SKS-Kurs, Teil 2

SKS-Kurs, Teil 2

Am nächsten Morgen weckt uns der Duft von frischem Kaffee.

Dieser typische Klischeesatz stimmt nicht so ganz, zwar riecht es nach frischem Kaffee, aber geweckt hat uns die manuelle Pumpe der Toilette nebenan zeitgleich mit dem rhythmischen Tropfen des Kondenswassers, welches stetig vom Lukenrand auf die Matratze fällt.

Irgendetwas hält mich gefangen, es ist der Schlafsack, der sich während der Nacht schraubenartig um mich gewickelt hat wie eine Schlingpflanze, so dass der Reissverschluß unter mir liegt; ich winde mich und zappele, um an ihn heranzukommen und wecke dabei versehentlich den Mann an meiner Seite, der ein Auge öffnet und etwas Undefinierbares brummt.

Geübt in der Interpretation seiner frühmorgendlichen Geräusche wünsche ich ihm auch einen guten Morgen und mache mich auf, Richtung Kaffee.

Gerade noch rechtzeitig fällt mir ein, das ich das einzige Mädchen an Bord bin und sprinte zurück, um mir eine Hose anzuziehen, da ich meinen Mitseglern den Anblick meiner Unterwäsche am Morgen ersparen möchte.

Ich hätte mir keine Sorgen machen müssen, mit einem dampfenden Kaffeebecher in der Hand kommt mir Ozzy in einem buntgemusterten Frotteeponcho, Socken und Sandalen entgegen.

Nach dem Frühstück geht es los.

Dachten wir.

Unser Bestimmer hat andere Pläne, erstmal erfolgt die Sicherheitseinweisung, die Schiffseinweisung, welche Hähne man besser schliessen sollte nach Gebrauch oder auf See und wie oft man die Toilettenspülung abpumpen sollte (15 Mal). „Ich zähle mit“ droht der Bestimmer.

Dann geht es los.

Zum erneuten Einkaufen, wir haben Salz vergessen.

Unsere Stegnachbarn, die den Schlechtwetterkurs gebucht haben, legen bereits ab und winken uns fröhlich zu. Die Sonne scheint, es ist kaum Wind, ich hole die Sonnencreme aus einer der Segellatzhosentaschen.

Die Einkäufer kehren wieder, verstauen die neuen Bierdosen (und das Salz) und dann geht es aber wirklich los.

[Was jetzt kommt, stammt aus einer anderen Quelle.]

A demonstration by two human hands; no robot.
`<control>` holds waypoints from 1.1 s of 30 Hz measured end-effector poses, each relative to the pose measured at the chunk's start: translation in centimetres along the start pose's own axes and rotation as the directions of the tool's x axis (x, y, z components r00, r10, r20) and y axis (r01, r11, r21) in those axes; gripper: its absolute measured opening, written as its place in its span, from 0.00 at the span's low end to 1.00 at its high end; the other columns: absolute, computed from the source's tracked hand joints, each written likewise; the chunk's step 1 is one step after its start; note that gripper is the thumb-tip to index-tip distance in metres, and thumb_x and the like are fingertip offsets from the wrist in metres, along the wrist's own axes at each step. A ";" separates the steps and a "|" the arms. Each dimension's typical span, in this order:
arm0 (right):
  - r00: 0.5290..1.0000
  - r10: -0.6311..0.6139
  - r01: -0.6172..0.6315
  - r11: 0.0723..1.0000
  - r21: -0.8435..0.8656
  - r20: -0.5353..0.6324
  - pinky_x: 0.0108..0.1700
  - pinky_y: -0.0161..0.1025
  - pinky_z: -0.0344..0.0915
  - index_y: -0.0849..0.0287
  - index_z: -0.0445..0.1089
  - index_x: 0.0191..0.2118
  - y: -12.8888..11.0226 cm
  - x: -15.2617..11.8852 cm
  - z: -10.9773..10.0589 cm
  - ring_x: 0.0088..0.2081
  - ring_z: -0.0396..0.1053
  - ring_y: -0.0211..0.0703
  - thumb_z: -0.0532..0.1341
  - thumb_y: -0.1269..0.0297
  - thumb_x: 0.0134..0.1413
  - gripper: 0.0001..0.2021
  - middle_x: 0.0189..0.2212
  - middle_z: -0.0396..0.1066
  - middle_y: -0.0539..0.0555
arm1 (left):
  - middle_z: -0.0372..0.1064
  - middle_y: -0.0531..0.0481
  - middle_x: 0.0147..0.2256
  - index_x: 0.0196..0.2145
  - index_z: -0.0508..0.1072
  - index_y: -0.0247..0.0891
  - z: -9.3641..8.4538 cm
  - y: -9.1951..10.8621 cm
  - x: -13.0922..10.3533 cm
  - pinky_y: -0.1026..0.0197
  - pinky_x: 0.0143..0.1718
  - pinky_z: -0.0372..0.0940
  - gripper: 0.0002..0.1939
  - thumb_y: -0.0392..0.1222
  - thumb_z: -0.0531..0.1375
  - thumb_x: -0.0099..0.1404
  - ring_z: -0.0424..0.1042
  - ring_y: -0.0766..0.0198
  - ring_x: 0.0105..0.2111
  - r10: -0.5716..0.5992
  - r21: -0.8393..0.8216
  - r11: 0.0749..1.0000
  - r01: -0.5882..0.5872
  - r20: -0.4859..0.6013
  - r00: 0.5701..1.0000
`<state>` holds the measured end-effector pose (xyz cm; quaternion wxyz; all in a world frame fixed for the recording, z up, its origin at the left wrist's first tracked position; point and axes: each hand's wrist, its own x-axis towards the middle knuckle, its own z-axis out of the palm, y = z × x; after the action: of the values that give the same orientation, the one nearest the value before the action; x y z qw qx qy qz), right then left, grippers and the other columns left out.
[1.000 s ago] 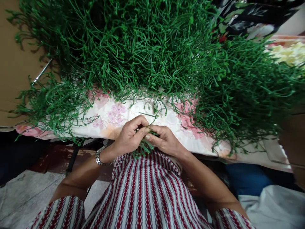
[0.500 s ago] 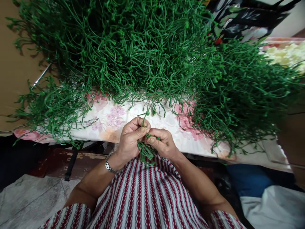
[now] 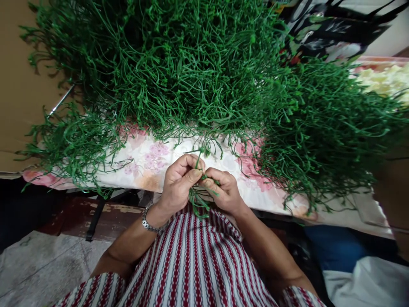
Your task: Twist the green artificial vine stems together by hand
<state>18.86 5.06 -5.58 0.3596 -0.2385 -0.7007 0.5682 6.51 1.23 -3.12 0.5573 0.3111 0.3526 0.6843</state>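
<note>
My left hand [image 3: 182, 181] is closed, thumb and finger pinching a thin green stem [image 3: 198, 160] that sticks up and ends in a small round knob. Right beside it, my right hand [image 3: 225, 191] pinches short green pieces by their tips, its fingertips almost touching the left thumb. Below the fingers hangs a loose bunch of green artificial stems [image 3: 198, 202]; which hand carries it is partly hidden. Both hands are in front of the striped shirt, at the near edge of the floral tablecloth [image 3: 156, 155].
A large heap of green stems [image 3: 191, 72] covers the back of the table. Smaller piles lie at left [image 3: 79, 145] and right [image 3: 326, 136]. A thin metal rod [image 3: 62, 100] leans by the cardboard [image 3: 15, 85]. Pale yellow petals [image 3: 386, 79] and a black floral bag [image 3: 332, 34] are at back right.
Both hands have shifted slightly right with the stems, still pinching. The upright stem leans a little more to the right, and less of the hanging bunch shows. The whole view has moved slightly.
</note>
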 end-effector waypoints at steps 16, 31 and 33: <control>0.886 -0.148 0.327 0.871 -0.366 0.439 0.27 0.29 0.52 0.63 0.69 0.30 -0.7 0.8 -3.3 0.22 0.57 0.29 0.53 0.67 0.57 0.10 0.20 0.64 0.48 | 0.59 0.55 0.19 0.23 0.63 0.34 -1.6 0.2 -0.2 0.68 0.22 0.50 0.08 0.36 0.60 0.56 0.55 0.73 0.19 -0.219 0.136 0.972 0.194 0.204 0.954; 0.657 -0.012 0.397 0.856 -0.333 0.754 0.28 0.30 0.52 0.61 0.62 0.25 -2.2 0.6 -5.0 0.22 0.57 0.31 0.47 0.64 0.62 0.16 0.19 0.61 0.48 | 0.54 0.59 0.14 0.24 0.64 0.34 -3.4 2.1 0.8 0.70 0.16 0.45 0.08 0.38 0.61 0.53 0.49 0.76 0.13 -0.417 0.284 0.888 0.361 0.168 0.893; 0.666 0.043 0.352 0.862 -0.365 0.745 0.28 0.30 0.52 0.61 0.61 0.26 -2.8 0.6 -5.8 0.22 0.56 0.31 0.47 0.65 0.61 0.14 0.19 0.59 0.47 | 0.54 0.60 0.14 0.25 0.64 0.34 -3.8 2.8 1.2 0.70 0.16 0.48 0.09 0.39 0.62 0.53 0.51 0.76 0.13 -0.337 0.281 0.913 0.295 0.116 0.934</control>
<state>23.22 8.48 -2.18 0.0273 -0.0102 -0.9208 0.3891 1.64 1.51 -2.90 0.6421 0.3743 0.4383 0.5054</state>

Alle zwängen sich in ihre diversen Kleidungsschichten, teilweise brandneu, steife Latzhosen, Jacken, Rettungswesten und Segelstiefel, im Cockpit angekommen, stellt sich heraus, das drei Leute dieselben makellosen Schuhe tragen, man erkennt die Anfänger sofort.

Jetzt geht es los.

Ins Hafenbecken.

Unter Motor, jeder soll abwechselnd steuern, ein Gefühl für das Schiff bekommen, drehen auf engem Raum.

Dann geht es endgültig los, aus dem Hafenbecken, raus auf das Ijsselmeer, Kurs Makkum.

Wind kommt auf, der Bestimmer gibt das Kommando, wir setzen die Segel, erstaunlicherweise klappt alles auf Anhieb, der Motor wird ausgeschaltet.

Es wird ruhig. Wir segeln.

Da ist es wieder, dieses Glücksgefühl.

„Denkt ihr etwa, ihr macht hier Kojencharter?“ Mein Zen-Moment wird roh unterbrochen durch die Stimme des Bestimmers. „Los, Wende fahren, Ihr seid hier zum Üben, nicht auf einer Kreuzfahrt!“

Hatte ich schon erwähnt, dass der Bestimmer im früheren Leben Lehrer war? Man merkt es kaum…

So vergeht der weitere Tag, Manöverkreise, Wenden, Halsen, Am Wind, Raumwind, Halbwind, Kompasskurs… unsere GPS-Trackstrecke ähnelt am Tagesende einem Wollknäuel.

Irgendwann beschliesst der Bestimmer, dass es reicht und wir segeln nach Makkum.

Im Hafen angelegt, wir schälen uns aus dem Ölzeug, müde und hungrig.

„Was gibt es zu Essen?“ Vier Augenpaare sehen mich bettelnd an wie eine Horde Labradorwelpen vor der leeren Futterschüssel.

„Einmal noch kochen, darauf kann ich mich einlassen“, seufze ich und zünde die Gasflamme an.